Volatility To Continue

Economists said reports this week may show U.S. companies ordered less equipment in July, and that the economy grew even less in the second quarter than previously estimated.

"It's not certain to us what the Federal Reserve can say to calm people's nerves," Don Williams, chief investment officer at Platypus Asset Management Ltd. in Sydney, said in a separate Bloomberg Television interview today. "This period of volatility that we're in has still got a way to play out."

Global stocks will rise even amid investor concern that Europe's sovereign debt crisis may be prolonged by German Chancellor Angela Merkel's resistance to calls for common euro- area bonds, according to Mobius.

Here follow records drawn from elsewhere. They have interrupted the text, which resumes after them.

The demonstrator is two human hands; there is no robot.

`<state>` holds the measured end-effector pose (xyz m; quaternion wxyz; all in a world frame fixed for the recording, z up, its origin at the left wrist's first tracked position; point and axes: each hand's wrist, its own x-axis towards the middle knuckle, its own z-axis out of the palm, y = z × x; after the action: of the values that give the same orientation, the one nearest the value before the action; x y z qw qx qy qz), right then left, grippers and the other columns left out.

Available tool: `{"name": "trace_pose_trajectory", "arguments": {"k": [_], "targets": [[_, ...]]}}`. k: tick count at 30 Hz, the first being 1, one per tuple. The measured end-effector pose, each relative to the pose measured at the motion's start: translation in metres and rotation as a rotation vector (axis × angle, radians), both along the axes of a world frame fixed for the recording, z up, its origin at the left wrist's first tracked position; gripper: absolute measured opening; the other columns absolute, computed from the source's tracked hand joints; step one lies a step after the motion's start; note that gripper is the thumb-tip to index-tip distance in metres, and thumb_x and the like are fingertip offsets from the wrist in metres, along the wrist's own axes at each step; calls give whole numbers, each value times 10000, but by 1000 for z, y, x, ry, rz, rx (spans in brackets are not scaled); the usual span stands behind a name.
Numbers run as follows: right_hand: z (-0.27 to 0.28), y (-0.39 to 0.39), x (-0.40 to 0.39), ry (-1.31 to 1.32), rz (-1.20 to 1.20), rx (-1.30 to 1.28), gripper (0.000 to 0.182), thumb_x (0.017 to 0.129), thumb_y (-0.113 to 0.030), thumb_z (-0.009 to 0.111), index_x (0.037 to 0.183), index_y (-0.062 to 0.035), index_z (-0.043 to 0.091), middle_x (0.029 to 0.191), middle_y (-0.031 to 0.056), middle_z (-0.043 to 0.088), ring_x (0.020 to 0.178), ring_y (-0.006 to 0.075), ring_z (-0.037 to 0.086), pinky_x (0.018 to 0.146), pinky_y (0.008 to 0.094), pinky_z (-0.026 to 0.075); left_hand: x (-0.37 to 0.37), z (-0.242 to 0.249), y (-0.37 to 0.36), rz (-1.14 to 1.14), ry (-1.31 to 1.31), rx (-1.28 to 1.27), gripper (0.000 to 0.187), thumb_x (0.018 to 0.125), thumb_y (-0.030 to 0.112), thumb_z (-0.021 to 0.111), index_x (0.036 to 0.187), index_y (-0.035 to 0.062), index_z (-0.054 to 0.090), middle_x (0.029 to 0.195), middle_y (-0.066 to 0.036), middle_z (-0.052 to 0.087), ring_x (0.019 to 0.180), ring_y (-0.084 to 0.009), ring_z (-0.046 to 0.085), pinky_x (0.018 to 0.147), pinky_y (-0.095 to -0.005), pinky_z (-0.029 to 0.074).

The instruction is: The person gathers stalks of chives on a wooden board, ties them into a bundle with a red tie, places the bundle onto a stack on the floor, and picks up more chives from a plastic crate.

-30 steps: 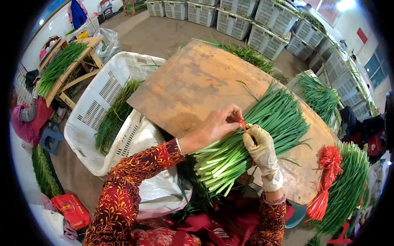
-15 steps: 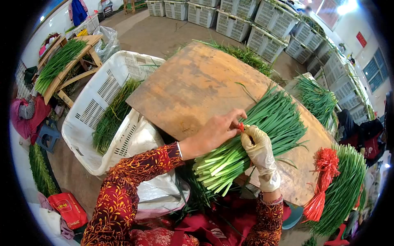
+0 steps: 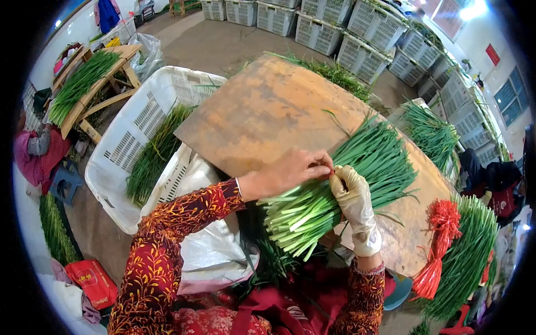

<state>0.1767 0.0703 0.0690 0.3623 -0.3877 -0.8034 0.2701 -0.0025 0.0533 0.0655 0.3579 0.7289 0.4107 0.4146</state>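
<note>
A large bunch of green stalks with pale cut ends lies across the wooden board. My bare left hand is above the bunch, its fingers pinched on a small piece of red tie. Close beside it, my right hand, in a pale glove, is closed at the same red tie, over the middle of the bunch. How the tie runs beneath the stalks is hidden. A bundle of red ties lies at the board's right edge.
Another green bunch lies at the right. A white crate with greens stands left of the board. Stacked crates line the back. A person in pink sits at the far left beside a wooden bench.
My left hand has shifted slightly left and its fingers have drawn together. The red tie between my hands shows less. My right hand has turned slightly.
</note>
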Motion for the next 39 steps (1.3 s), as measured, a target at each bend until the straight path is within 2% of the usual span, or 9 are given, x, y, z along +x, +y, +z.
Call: {"name": "trace_pose_trajectory", "arguments": {"k": [4,12,16,20,28,31,34,37,39], "targets": [[8,-6,1,15,-62,-163,79,762,-77,607,763,-9,566,675,79,538,588,183,520,547,287,419,-2,10,-1,26,289,331,112,826,148,541,874,48,543,792,-89,580,717,-253,584,631,-323,456],[28,10,2,45,173,-203,247,794,-141,610,952,49,590,957,99,562,795,183,552,711,263,441,2,42,4,130,412,562,104,767,139,570,797,54,519,742,-95,531,748,-275,547,623,-359,441],[43,3,2,-61,174,7,216,822,-177,539,922,-9,629,961,121,574,836,267,562,749,326,446,-9,57,10,92,296,434,99,767,124,558,788,36,518,733,-113,526,702,-258,528,644,-348,431],[-9,-21,10,-171,66,367,192,794,-161,536,953,-135,641,1020,64,581,938,235,509,881,390,337,-24,32,9,121,365,440,83,765,107,561,765,30,529,730,-102,540,715,-245,536,665,-335,435],[16,0,-2,142,132,12,162,749,-66,618,909,-47,634,825,108,619,740,235,590,691,306,458,-11,56,-6,114,482,553,85,754,111,578,822,77,543,782,-65,558,763,-242,541,703,-326,441],[11,-6,-4,257,95,-183,120,787,-76,619,891,-17,622,772,52,612,686,129,558,641,243,449,-8,55,-4,77,488,491,62,777,105,564,827,74,547,799,-61,575,792,-228,555,722,-324,446],[5,-7,-5,429,76,-428,120,844,-123,583,881,-13,612,752,-5,582,689,72,504,650,216,432,-4,40,-4,46,350,238,263,782,229,599,966,49,546,959,-119,577,949,-257,538,816,-339,431],[1,-1,-7,455,112,-401,130,842,-132,569,864,-7,597,736,25,592,673,99,508,649,233,429,7,21,-6,124,806,171,921,662,530,640,1271,-67,294,1267,-280,357,1190,-376,354,1007,-391,283],[3,-1,-10,350,76,-314,127,831,-131,574,859,-9,593,729,61,596,669,135,523,656,247,428,17,14,-7,176,913,177,919,665,529,637,1275,-65,290,1264,-280,363,1191,-375,355,1010,-390,278]]}}
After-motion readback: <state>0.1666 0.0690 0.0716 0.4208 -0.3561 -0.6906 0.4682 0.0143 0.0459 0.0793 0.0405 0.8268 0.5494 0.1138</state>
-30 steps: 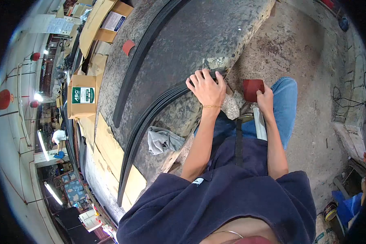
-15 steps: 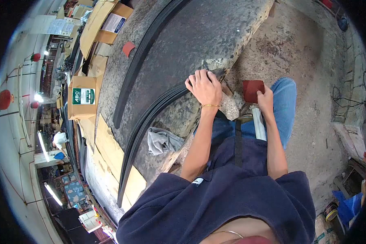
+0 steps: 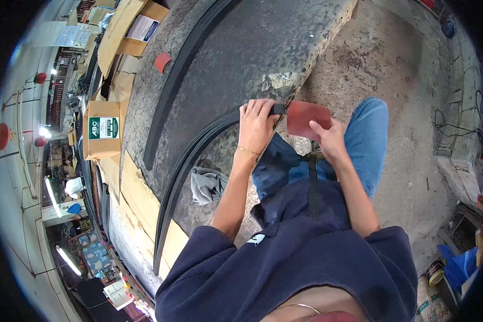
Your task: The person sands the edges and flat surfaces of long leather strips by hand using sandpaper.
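My left hand [image 3: 256,126] is wrapped over a bundle of long black strips [image 3: 198,137] close to their end, at the edge of the dark worktable [image 3: 241,59]. The strips curve away to the left and down across the table. In my right hand [image 3: 331,140] is a reddish-brown piece of sandpaper [image 3: 308,117], pinched at its lower right corner with the thumb on top. Its left edge is right at the strip ends that stick out past my left hand.
Another black strip bundle [image 3: 185,70] lies farther back, beside a second red piece [image 3: 162,62]. A grey cloth [image 3: 207,185] rests near the table's edge. An ABC-labelled cardboard box [image 3: 103,130] and flat cardboard [image 3: 139,196] are at the left. Concrete floor [image 3: 408,161] is at the right.
My right hand has brought the sandpaper left and up to the strip ends. My left hand has shifted slightly left and down on the strips, whose ends now show past it.
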`<state>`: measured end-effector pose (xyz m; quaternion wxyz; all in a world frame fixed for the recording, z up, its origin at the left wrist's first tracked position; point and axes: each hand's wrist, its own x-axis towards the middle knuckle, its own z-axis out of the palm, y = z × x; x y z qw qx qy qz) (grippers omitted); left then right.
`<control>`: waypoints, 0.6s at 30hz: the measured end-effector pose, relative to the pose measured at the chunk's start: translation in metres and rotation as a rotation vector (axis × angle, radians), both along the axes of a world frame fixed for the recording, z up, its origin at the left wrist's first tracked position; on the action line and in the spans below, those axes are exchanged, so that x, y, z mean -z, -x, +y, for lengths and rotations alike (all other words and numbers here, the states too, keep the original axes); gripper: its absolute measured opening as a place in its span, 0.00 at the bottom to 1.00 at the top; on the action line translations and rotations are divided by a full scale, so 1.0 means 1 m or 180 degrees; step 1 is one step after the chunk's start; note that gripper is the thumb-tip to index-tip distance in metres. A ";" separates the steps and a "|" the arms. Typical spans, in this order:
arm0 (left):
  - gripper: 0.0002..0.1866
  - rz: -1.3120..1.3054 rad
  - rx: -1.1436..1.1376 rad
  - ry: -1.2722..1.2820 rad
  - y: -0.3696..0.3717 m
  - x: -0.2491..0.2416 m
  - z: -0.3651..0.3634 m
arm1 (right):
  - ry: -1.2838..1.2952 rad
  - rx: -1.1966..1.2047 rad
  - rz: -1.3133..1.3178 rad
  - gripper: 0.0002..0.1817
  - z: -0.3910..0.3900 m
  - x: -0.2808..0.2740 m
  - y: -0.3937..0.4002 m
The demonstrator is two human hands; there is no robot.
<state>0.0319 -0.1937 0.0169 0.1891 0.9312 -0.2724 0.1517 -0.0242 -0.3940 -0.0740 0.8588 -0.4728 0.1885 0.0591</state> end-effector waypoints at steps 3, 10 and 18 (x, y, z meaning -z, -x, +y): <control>0.18 -0.0051 0.0012 0.0040 0.003 -0.002 0.001 | 0.1363 0.0317 -0.0523 0.28 0.014 -0.052 0.009; 0.20 -0.0153 -0.0070 0.0381 0.007 0.009 -0.002 | 0.3699 -0.0466 -0.2339 0.47 0.049 -0.033 0.013; 0.21 -0.0065 -0.0287 0.0655 0.008 0.010 -0.003 | 0.4081 -0.0436 -0.2117 0.41 0.054 -0.053 0.007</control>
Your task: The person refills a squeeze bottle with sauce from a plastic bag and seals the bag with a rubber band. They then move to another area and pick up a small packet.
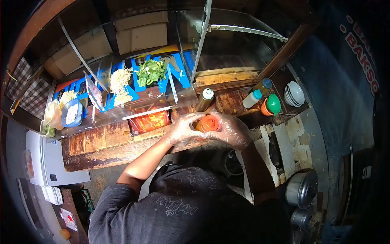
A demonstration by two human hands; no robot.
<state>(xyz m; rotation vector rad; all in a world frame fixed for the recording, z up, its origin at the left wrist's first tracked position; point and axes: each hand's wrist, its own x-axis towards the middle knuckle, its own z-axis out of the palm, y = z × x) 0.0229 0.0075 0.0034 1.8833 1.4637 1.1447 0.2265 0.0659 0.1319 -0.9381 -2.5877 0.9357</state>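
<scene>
Between my two hands is a squeeze bottle with an orange-red cap [209,123], seen from above near the counter's front edge. My left hand [185,128], in a clear plastic glove, curls round its left side. Round the right side wraps my right hand [231,129], gloved the same way. The lower part of the bottle is hidden by the hands. Just behind it stands a dark bottle with a white-topped cap [207,96]. A red printed packet [150,121] lies on the wooden counter [101,138] to the left.
The glass case [201,44] holds noodles [120,81] and leafy greens [150,72]. A blue tub [73,114] sits at its left end. At right are a teal-capped bottle [252,99], a green cup [274,104] and stacked white bowls [294,94]. A metal pot [298,190] stands lower right.
</scene>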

The region's crisis is moving toward a resolution after European Union pledges this year to stabilize the euro-area economy and stave off a Greek default, Mobius said.

"I believe the situation in Europe will get better now that they have a facility to bail out these countries," he said. "But in the meantime, the loss of confidence has really hit both sides of the Atlantic, and that's something that's going to have to wear away as we go forward."

Mobius said today he remained interested in consumer stocks, as well as equities in emerging markets such as Brazil, China, Thailand, Indonesia and Russia. On Aug. 5, he told Bloomberg TV that emerging economies were in "better shape" than developed nations amid the turmoil roiling global markets.